Funds for these scholarships were provided by seven community partners who have created a $1.1 million dollar endowment

The Yavapai Community College Foundation has awarded twelve two-year full tuition scholarships to students in the College’s healthcare program. Ten of the scholarships went to nursing students and two of the scholarships were awarded to radiologic technology students.
According to the Foundation, this brings the total number of healthcare scholarships awarded over the years to 135. In this program, there is a student completion rate of 92% and a 100% student pass rate on licensing examinations.
Ninety percent of the students in the healthcare program remain in the immediate area to practice in their chosen health care field.
The endowment for these scholarships, which was established in 2012, has to date raised $1.1 million in donations from the Community College’s seven community partners: The Jewish Community Foundation; YRMC; Margaret T. Morris Foundation; the Harold James Family Trust; Prescott Radiology Group; and the Fain Signature Group.
Forty-eight future nurses gathered December 13 for a traditional graduation pinning ceremony at the Yavapai Community College Performing Arts Center on the Prescott campus. (Blog was informed that at least 13 are from the Verde Valley.) The nursing graduates also celebrated with a lamp lighting and recitation of the Florence Nightingale pledge.

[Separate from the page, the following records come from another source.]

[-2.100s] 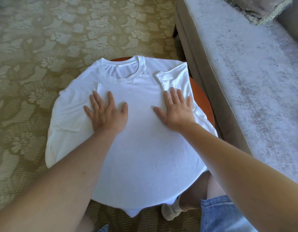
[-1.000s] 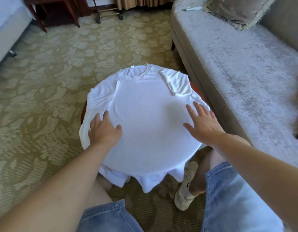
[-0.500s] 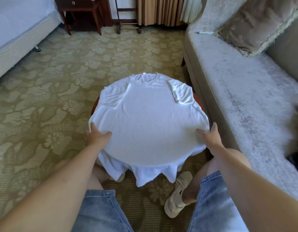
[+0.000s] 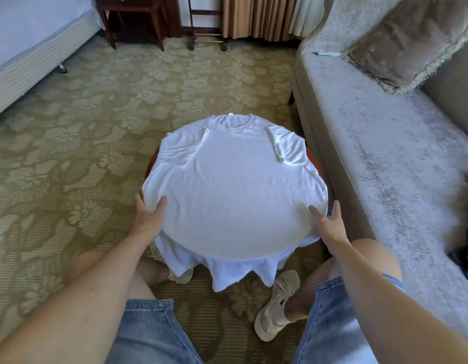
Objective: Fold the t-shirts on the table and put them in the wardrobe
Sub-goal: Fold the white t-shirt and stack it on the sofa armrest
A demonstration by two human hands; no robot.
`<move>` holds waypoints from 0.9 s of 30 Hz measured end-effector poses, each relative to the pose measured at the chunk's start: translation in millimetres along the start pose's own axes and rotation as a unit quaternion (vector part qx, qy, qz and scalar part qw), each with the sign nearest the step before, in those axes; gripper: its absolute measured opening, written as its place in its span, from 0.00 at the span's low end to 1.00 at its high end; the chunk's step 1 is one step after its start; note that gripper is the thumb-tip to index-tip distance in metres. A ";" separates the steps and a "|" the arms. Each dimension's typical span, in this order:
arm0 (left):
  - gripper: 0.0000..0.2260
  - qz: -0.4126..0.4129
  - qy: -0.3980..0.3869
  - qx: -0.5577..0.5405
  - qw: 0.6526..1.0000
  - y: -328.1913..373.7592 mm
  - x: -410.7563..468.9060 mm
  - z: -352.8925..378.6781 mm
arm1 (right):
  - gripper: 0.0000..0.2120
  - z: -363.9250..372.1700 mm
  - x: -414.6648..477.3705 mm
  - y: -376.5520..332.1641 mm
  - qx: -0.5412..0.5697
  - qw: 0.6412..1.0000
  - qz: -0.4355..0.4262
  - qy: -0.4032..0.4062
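The left hand (image 4: 148,219) and right hand (image 4: 328,223) have slid to the sides of the white cotton t-shirt (image 4: 235,185); clamping indeterminate. Fold seems imminent.

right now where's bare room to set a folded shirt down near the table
Free: the sofa between the cushion and the dark object, and the carpet between the bed and the table. Crowded: the t-shirt covers the table, with the left hand and right hand at its side edges; the gap between table and sofa is narrow.
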State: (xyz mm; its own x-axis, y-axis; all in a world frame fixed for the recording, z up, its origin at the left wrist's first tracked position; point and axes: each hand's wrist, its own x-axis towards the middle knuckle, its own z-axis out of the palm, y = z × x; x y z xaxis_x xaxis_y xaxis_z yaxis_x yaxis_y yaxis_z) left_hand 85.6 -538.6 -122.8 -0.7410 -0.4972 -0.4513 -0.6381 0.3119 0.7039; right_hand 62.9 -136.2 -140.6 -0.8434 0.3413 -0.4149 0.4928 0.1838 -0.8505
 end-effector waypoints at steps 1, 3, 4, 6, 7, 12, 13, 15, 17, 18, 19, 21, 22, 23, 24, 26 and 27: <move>0.36 -0.003 -0.002 -0.005 1.000 0.8 -1.9 -0.8 | 0.44 -0.1 -2.9 0.6 -0.007 1.000 -0.004 -0.004; 0.32 0.005 -0.009 -0.008 1.000 1.4 -4.9 -3.4 | 0.38 0.0 -9.7 0.1 -0.037 0.999 -0.020 0.006; 0.32 0.008 -0.012 -0.004 1.000 1.4 -7.2 -5.6 | 0.36 0.0 -12.2 0.3 -0.053 0.998 -0.027 0.018; 0.37 0.015 -0.018 0.033 0.999 -0.2 -13.9 -11.0 | 0.34 -1.4 -17.4 1.6 -0.079 0.995 -0.036 0.042; 0.38 0.028 -0.024 0.058 0.998 -1.1 -18.6 -14.1 | 0.35 -3.2 -19.7 2.4 -0.087 0.994 -0.042 0.050; 0.38 0.111 -0.023 0.025 0.993 11.0 -27.5 -27.6 | 0.31 -6.4 -28.4 -14.3 -0.075 0.989 -0.108 0.070; 0.37 0.115 -0.025 0.004 0.993 17.8 -24.5 -29.9 | 0.28 -5.0 -28.9 -22.5 -0.073 0.987 -0.122 0.069; 0.32 0.116 -0.051 -0.001 0.992 36.4 -19.6 -32.9 | 0.24 0.0 -25.5 -41.8 -0.076 0.984 -0.150 0.061; 0.24 0.126 -0.100 0.009 0.987 56.9 -12.5 -33.2 | 0.23 7.6 -18.6 -64.7 -0.067 0.980 -0.178 0.056; 0.20 0.128 -0.119 0.001 0.985 68.2 -8.8 -33.0 | 0.22 11.9 -14.4 -77.3 -0.056 0.980 -0.184 0.058; 0.17 0.129 -0.131 -0.015 0.983 79.5 -4.5 -32.9 | 0.22 15.8 -10.3 -90.0 -0.045 0.980 -0.185 0.058; 0.14 0.132 -0.126 -0.064 0.981 102.5 7.1 -32.4 | 0.22 22.8 -0.7 -114.6 -0.022 0.981 -0.189 0.049; 0.13 0.135 -0.107 -0.090 0.981 113.7 14.4 -31.4 | 0.22 25.5 6.4 -126.0 -0.011 0.980 -0.191 0.048; 0.13 0.138 -0.080 -0.109 0.981 123.8 23.8 -30.3 | 0.22 27.2 13.8 -137.7 -0.001 0.980 -0.194 0.049; 0.15 0.142 -0.053 -0.121 0.981 133.1 33.1 -28.9 | 0.22 28.9 23.6 -148.2 0.008 0.980 -0.194 0.043; 0.23 0.157 -0.020 -0.106 0.982 143.6 50.6 -24.1 | 0.23 29.9 41.9 -163.3 0.004 0.984 -0.177 -0.027; 0.28 0.160 -0.022 -0.076 0.984 143.5 58.4 -20.9 | 0.26 29.9 49.8 -166.6 -0.014 0.984 -0.160 -0.079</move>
State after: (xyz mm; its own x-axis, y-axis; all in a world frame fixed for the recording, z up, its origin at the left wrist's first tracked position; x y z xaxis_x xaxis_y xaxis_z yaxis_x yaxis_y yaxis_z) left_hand -44.9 -539.8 -36.8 -0.9094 -0.3571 -0.2133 -0.3339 0.3208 0.8864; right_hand -67.6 -177.4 -29.3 -0.9780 0.1152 -0.1739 0.2003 0.2854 -0.9372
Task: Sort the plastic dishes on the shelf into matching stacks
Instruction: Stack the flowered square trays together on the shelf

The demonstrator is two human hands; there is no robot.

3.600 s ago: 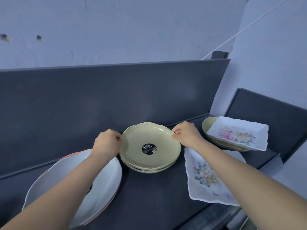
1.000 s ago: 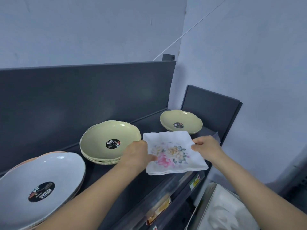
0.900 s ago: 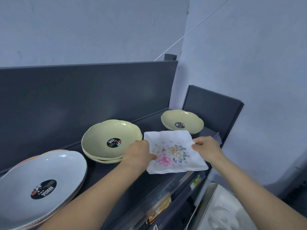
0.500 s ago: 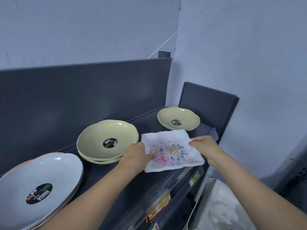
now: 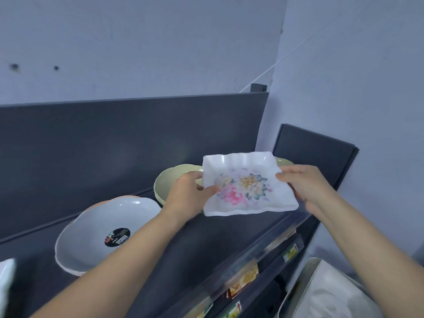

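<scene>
I hold a white square plate with a flower print in both hands, lifted above the dark shelf and tilted toward me. My left hand grips its left edge, my right hand its right edge. Behind the left hand lies a stack of pale green round plates, partly hidden. A sliver of another green plate shows behind the square plate. At the left sits a grey round plate with a black sticker on top of an orange one.
A dark back panel and a side panel close off the shelf. Price labels run along its front edge. A white edge of another dish shows at far left. A pale container sits below right.
The flowered plate has been raised off the shelf and tipped toward me, both hands still on it. The view has swung left, so the far green plate is now mostly hidden.
</scene>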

In the pledge, the graduates commit to “be loyal to my work and devoted towards the welfare of those committed to my care.”
Who has decided to sleep on the new exam room beds at Yavapai Community College’s Prescott Valley Allied Health facility after hours? No one has the answer.
Verde Executive Dean James Perey told the Yavapai College Advisory Committee to the Governing Board that “we still have a two-year nursing program” in the Verde Valley. Perey said that there are “no immediate plans to remove it at this time.” He also indicated in response to a question from the Chair of the Committee that the entire two-years of training could be completed in the Verde Valley.